Sen. Julie Raque Adams, R-Louisville, said women seeking an abortion must already be told about the procedure and its risks, the probable age, child-support laws and agencies that assist women who opt to proceed with their pregnancy. Adams said what SB 4 does is “clarify” this information cannot be relayed just through a telephone conversation.
“I wanted to thank all the pro-life members of this chamber, and the ones over in the House, who have been steadfast in their determination to care, not only for the well-being and health of women, but for the unborn,” said Adams, who introduced the legislation.
Senate Minority Whip Julian Carroll, D-Frankfort, voted for the measure and thanked his colleagues who also supported SB 4.

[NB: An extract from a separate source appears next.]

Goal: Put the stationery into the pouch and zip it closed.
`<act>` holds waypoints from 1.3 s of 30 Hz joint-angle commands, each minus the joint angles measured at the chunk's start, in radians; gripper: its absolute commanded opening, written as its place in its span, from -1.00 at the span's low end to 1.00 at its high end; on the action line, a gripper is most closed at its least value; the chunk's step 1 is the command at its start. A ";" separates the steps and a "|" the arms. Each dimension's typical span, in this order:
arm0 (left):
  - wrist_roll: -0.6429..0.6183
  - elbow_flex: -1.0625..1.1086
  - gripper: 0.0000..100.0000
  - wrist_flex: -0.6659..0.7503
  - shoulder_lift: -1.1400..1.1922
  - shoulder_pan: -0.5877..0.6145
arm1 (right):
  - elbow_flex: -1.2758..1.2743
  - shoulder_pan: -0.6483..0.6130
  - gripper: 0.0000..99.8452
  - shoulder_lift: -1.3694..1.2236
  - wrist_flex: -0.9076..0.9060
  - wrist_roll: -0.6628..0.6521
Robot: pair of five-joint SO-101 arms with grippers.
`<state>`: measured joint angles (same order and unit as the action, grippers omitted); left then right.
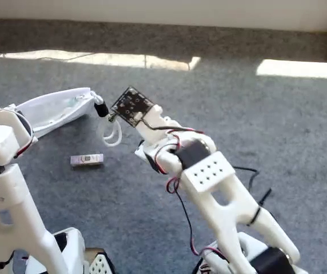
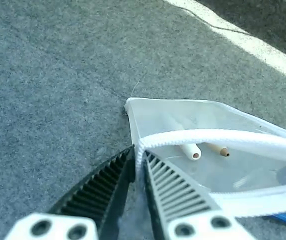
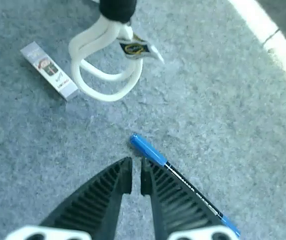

“This clearly reflects the opinion of a number of us in my party … ,” Carroll said. “We are quite pleased this legislation has now passed both the House and Senate to protect the unborn in Kentucky.”
Sen. Reginald Thomas, D-Lexington, said he voted against SB 4 because it is unnecessary. He then cited studies that found the majority of women receiving abortions are college educated.
“It is obvious these women understand, given their age and education, what it means to be pregnant,” he said. “To require these women to have a conference … to explain the obvious is just ridiculous. I see no reason, no purpose, for this legislation.”